Ask one of my friends to describe my favorite place to be and they’re bound to say, “Any bookstore, anywhere in the world.” I’m such a fan of bookstores, when traveling I select my hotel based on how close it is to either a chain or a nice independent. I’ve even been known to miss my flight after getting lost perusing the latest titles at an airport newsstand.

It’s therefore no surprise that I, like millions of others, have been disheartened by the closure of so many bookstores in recent years. The culprit, in the eyes of many, is Amazon and its deep discounting, not to mention the growth of e-books. But I would argue that Amazon’s cheap prices and technological advancements alone aren’t the main kiss of death for so many stores. Instead, Amazon has what a lot of bookstores these days unfortunately lack: customer loyalty.

When you buy a book from Amazon, you not only get a great deal, you also receive excellent service. The book arrives in your hands in just days (or instantaneously in the case of a Kindle edition), the transaction is seamless, and friendly customer service robots suggest other titles of interest based on what they know about your preferences. If you’re unhappy with a purchase, returning it is as easy as sticking a prepaid postage label on the box the items arrived in.
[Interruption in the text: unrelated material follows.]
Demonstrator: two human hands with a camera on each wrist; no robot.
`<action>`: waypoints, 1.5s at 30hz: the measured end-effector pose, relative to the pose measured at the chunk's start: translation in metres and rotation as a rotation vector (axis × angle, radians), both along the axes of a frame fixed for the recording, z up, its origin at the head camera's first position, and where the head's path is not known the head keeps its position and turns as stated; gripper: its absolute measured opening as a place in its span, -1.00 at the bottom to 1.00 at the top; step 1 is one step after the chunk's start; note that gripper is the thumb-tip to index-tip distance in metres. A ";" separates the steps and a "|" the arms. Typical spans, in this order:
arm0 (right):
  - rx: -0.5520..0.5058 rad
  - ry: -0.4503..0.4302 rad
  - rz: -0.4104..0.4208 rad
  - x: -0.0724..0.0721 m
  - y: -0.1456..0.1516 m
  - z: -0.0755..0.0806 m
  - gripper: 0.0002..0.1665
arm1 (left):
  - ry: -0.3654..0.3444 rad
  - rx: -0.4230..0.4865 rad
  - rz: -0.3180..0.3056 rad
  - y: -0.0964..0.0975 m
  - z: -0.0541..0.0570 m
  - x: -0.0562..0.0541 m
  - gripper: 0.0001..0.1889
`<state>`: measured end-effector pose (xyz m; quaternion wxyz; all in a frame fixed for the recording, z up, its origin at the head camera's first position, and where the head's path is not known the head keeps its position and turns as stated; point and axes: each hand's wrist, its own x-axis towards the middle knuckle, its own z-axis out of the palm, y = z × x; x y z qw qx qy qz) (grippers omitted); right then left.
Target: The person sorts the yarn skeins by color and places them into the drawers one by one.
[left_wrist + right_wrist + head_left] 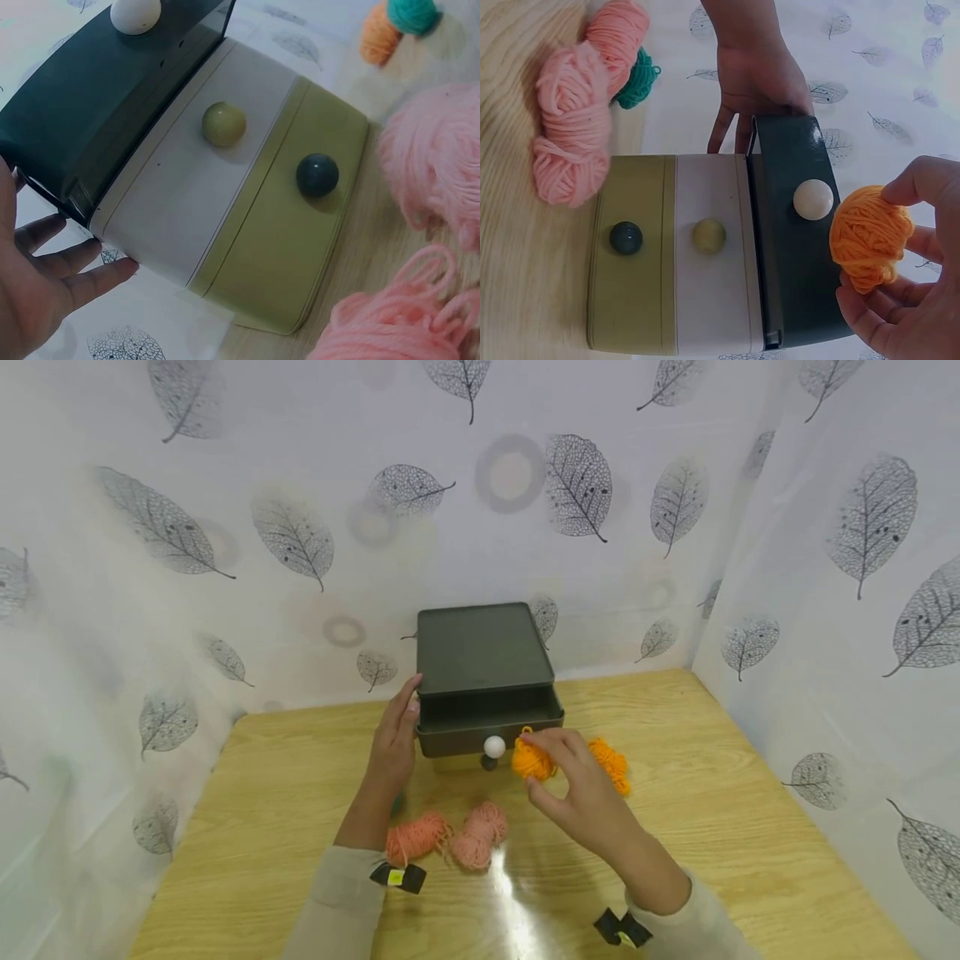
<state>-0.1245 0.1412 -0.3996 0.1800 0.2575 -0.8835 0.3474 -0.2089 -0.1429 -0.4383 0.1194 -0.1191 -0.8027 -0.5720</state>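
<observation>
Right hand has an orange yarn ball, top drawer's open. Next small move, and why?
I'd probably raise the right hand slightly and bring the orange yarn ball over the front edge of the top drawer. The ball is held before that drawer's front, beside the white knob, and the drawer is pulled out.

Orange yarn ball (531,762) at box (483,647) w/ open drawer (461,742)

Person's L hand (392,745) touches box's L side; R hand (588,797) pinches ball at box's front, R side. 2nd orange bundle (612,766) front-R of box; coral bundle (415,837) + pink bundle (480,837) in front of box, on wood tbl (285,810). Leaf-print cloth (480,560) behind box.
</observation>
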 end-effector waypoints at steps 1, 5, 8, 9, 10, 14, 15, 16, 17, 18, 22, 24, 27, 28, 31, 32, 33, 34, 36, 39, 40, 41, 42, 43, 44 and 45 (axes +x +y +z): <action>-0.003 0.002 0.001 -0.001 0.000 0.001 -0.37 | -0.001 0.000 -0.001 0.000 0.000 0.000 -0.53; -0.012 0.022 0.005 -0.003 -0.001 0.006 -0.38 | -0.005 -0.001 -0.001 -0.001 0.000 -0.001 -0.53; -0.017 0.042 0.011 -0.006 -0.002 0.010 -0.39 | -0.011 0.000 -0.001 -0.001 0.000 -0.002 -0.54; -0.021 0.050 0.016 -0.006 -0.003 0.011 -0.39 | -0.012 -0.001 -0.003 -0.001 0.000 -0.001 -0.54; -0.024 0.057 0.023 -0.007 -0.004 0.013 -0.39 | -0.012 -0.001 -0.004 -0.001 0.001 -0.002 -0.54; -0.044 0.086 0.041 -0.011 -0.007 0.018 -0.40 | -0.008 -0.008 -0.005 -0.002 0.001 -0.002 -0.53; -0.048 0.092 0.044 -0.012 -0.008 0.019 -0.40 | -0.006 -0.007 -0.005 -0.002 0.001 -0.002 -0.53; -0.050 0.100 0.046 -0.014 -0.009 0.020 -0.41 | -0.004 -0.007 -0.005 -0.002 0.001 -0.002 -0.53; -0.051 0.107 0.046 -0.015 -0.010 0.020 -0.41 | -0.003 -0.007 -0.003 -0.002 0.001 -0.001 -0.53; -0.050 0.111 0.044 -0.016 -0.010 0.021 -0.41 | -0.002 -0.006 -0.003 -0.001 0.002 -0.001 -0.53; -0.054 0.108 0.049 -0.019 -0.013 0.023 -0.42 | 0.004 -0.008 -0.003 -0.001 0.002 0.001 -0.53; -0.057 0.101 0.051 -0.020 -0.015 0.024 -0.43 | 0.012 -0.010 -0.005 -0.001 0.002 0.001 -0.53; -0.065 0.097 0.056 -0.023 -0.017 0.026 -0.43 | 0.019 -0.012 -0.002 0.000 0.003 0.002 -0.52; -0.066 0.098 0.057 -0.024 -0.018 0.027 -0.43 | 0.020 -0.011 -0.002 0.000 0.003 0.002 -0.52; -0.067 0.102 0.059 -0.027 -0.020 0.029 -0.42 | 0.019 -0.007 0.001 0.000 0.003 0.002 -0.53; -0.066 0.104 0.058 -0.028 -0.021 0.030 -0.42 | 0.021 -0.006 -0.003 0.001 0.003 0.001 -0.53; -0.064 0.103 0.056 -0.030 -0.022 0.031 -0.42 | 0.022 -0.006 -0.005 0.001 0.004 0.001 -0.53; -0.062 0.102 0.055 -0.032 -0.023 0.032 -0.42 | 0.021 -0.006 -0.007 0.001 0.004 0.001 -0.52; -0.061 0.091 0.059 -0.035 -0.025 0.034 -0.42 | 0.013 -0.010 0.000 0.001 0.005 0.002 -0.53; -0.049 0.065 0.068 -0.039 -0.029 0.036 -0.43 | -0.008 -0.015 0.010 0.000 0.005 0.003 -0.53; -0.045 0.058 0.070 -0.041 -0.030 0.037 -0.43 | -0.016 -0.015 0.014 0.000 0.005 0.004 -0.53; -0.039 0.050 0.071 -0.042 -0.032 0.037 -0.42 | -0.019 -0.017 0.016 0.000 0.005 0.004 -0.53; -0.030 0.047 0.069 -0.043 -0.033 0.038 -0.42 | -0.022 -0.015 0.014 -0.001 0.005 0.004 -0.53; -0.023 0.044 0.071 -0.044 -0.034 0.038 -0.42 | -0.023 -0.016 0.011 -0.001 0.005 0.004 -0.53; -0.015 0.039 0.072 -0.045 -0.035 0.039 -0.42 | -0.023 -0.019 0.008 -0.001 0.005 0.004 -0.52; -0.006 0.037 0.073 -0.046 -0.036 0.039 -0.42 | -0.021 -0.021 0.006 -0.001 0.005 0.004 -0.52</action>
Brick-and-mortar booksellers—the kind I love so much—could learn a lot about how to win back customers by emulating Amazon’s business model. No, I don’t mean by starting to sell books online. Rather, I suggest using the following key traits to help turn every customer into a raving fan of your store:

1. Create a welcoming experience for everyone who comes in the door. As much as I enjoy perusing bookstores, I honestly can’t remember the last time I was actually greeted by someone as I walked inside. Having employees simply say hello as customers arrive is not only polite, it will make them feel guilty about walking out without a purchase. And if the customer is a regular, take the time to learn his or her name, and use it each time he or she stops in.

2. Hire right. Recruit employees who are as passionate about books as the people roaming the aisles of your stores, and encourage them to share this enthusiasm. When interviewing candidates, ask them to describe the last three books they read and why they liked them so much. If you don’t hear excitement in a candidate’s voice, it’s probably best to consider someone else.
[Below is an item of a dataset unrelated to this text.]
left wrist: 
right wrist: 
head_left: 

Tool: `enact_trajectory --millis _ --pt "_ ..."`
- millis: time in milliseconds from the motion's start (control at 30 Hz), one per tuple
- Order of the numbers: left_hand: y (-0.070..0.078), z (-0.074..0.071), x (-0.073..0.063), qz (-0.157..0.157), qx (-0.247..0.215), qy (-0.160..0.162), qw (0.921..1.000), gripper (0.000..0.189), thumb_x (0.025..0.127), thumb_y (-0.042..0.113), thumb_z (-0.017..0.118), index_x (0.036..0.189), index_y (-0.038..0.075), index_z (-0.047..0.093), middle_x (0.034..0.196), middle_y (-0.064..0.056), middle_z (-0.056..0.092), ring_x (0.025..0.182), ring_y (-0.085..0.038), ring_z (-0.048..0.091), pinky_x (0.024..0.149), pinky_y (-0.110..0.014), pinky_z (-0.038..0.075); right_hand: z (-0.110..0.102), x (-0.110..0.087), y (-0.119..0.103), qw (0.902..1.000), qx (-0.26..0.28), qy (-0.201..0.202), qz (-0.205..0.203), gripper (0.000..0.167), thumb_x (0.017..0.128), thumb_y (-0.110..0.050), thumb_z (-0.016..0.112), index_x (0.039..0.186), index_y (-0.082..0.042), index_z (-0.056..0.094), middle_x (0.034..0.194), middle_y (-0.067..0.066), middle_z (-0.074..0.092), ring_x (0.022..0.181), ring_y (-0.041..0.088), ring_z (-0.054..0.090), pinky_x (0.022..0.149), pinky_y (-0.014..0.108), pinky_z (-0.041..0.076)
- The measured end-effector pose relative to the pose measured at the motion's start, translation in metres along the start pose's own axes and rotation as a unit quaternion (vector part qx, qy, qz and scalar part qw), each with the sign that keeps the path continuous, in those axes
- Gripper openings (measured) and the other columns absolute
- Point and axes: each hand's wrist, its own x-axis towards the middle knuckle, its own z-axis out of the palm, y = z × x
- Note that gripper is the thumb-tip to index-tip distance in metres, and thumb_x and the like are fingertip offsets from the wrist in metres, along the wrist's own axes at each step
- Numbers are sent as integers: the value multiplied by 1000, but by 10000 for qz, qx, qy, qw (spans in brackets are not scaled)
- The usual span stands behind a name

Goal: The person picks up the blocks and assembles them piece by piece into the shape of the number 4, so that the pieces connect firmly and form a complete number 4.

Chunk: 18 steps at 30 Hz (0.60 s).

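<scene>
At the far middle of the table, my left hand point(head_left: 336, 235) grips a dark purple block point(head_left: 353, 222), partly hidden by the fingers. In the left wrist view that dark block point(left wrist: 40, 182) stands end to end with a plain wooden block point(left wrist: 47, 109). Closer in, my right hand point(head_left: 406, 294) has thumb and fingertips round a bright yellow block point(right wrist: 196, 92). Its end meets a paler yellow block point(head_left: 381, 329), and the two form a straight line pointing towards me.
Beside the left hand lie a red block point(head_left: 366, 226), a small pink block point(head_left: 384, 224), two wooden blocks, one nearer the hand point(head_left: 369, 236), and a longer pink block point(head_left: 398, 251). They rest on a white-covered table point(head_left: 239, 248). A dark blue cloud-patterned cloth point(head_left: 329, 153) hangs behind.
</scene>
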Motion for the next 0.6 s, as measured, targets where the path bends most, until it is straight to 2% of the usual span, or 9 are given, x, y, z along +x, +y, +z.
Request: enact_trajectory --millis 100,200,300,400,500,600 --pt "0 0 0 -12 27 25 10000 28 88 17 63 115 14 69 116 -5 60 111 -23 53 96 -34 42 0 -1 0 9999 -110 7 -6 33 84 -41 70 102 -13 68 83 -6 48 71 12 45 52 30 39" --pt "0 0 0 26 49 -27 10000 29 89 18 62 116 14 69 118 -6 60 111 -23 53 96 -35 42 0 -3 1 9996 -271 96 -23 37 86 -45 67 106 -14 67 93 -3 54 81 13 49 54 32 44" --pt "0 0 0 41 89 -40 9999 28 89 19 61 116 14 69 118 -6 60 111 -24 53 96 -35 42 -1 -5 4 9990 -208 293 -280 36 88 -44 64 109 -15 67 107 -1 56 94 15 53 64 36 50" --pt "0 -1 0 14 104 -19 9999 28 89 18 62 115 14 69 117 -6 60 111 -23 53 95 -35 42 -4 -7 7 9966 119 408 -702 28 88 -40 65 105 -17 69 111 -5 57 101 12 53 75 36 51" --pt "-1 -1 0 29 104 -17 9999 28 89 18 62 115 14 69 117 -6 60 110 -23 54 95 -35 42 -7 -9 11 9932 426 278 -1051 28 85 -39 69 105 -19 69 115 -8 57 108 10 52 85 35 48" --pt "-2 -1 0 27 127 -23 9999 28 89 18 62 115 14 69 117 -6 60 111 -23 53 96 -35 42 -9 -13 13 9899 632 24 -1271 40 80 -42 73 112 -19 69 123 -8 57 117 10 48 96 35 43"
3. Learn to embrace technology. When a customer buys a book, why not program your cash register to prompt the clerk to recommend other titles he or she might not have considered? If the customer shows any interest, walk him or her to the book and pull it off the shelf. Chances are the customer will make an instant decision to buy.

4. Practice full-spectrum marketing. At one time, marketing was primarily about pushing messages out to your audience, often through paid advertising. Now the tables have turned. You must engage in a two-way dialogue with your customers using the ever-increasing number of communications tools at your disposal. The good news is that most of these vehicles are cheap, if not free. If your store doesn’t already have a Web site, blog, or Facebook page, create them today. Ask authors to contribute content and get readers to post reviews about your great service on sites such as Yelp. You can even enlist loyal customers to help spread the word about your store and upcoming events on their various social media sites.

I could go on, but the point is that when you create an atmosphere that instills loyalty and promote it effectively, customers do business with you because they want to, not because you’re the cheapest place around. In fact, research shows that completely satisfied customers almost never shop based on price alone, and they happily tell their friends about you as well.

Let’s hope that more stores begin to find innovative ways to bring in dedicated customers like me who love the smell of fresh new books and prefer to buy items from a friendly human who truly values their business. Even though I’m also a big fan of Amazon, for me saving the remaining bookstores of the world is a matter of the utmost importance. After all, if any more close, I’m going to have a really hard time finding a hotel for my next trip!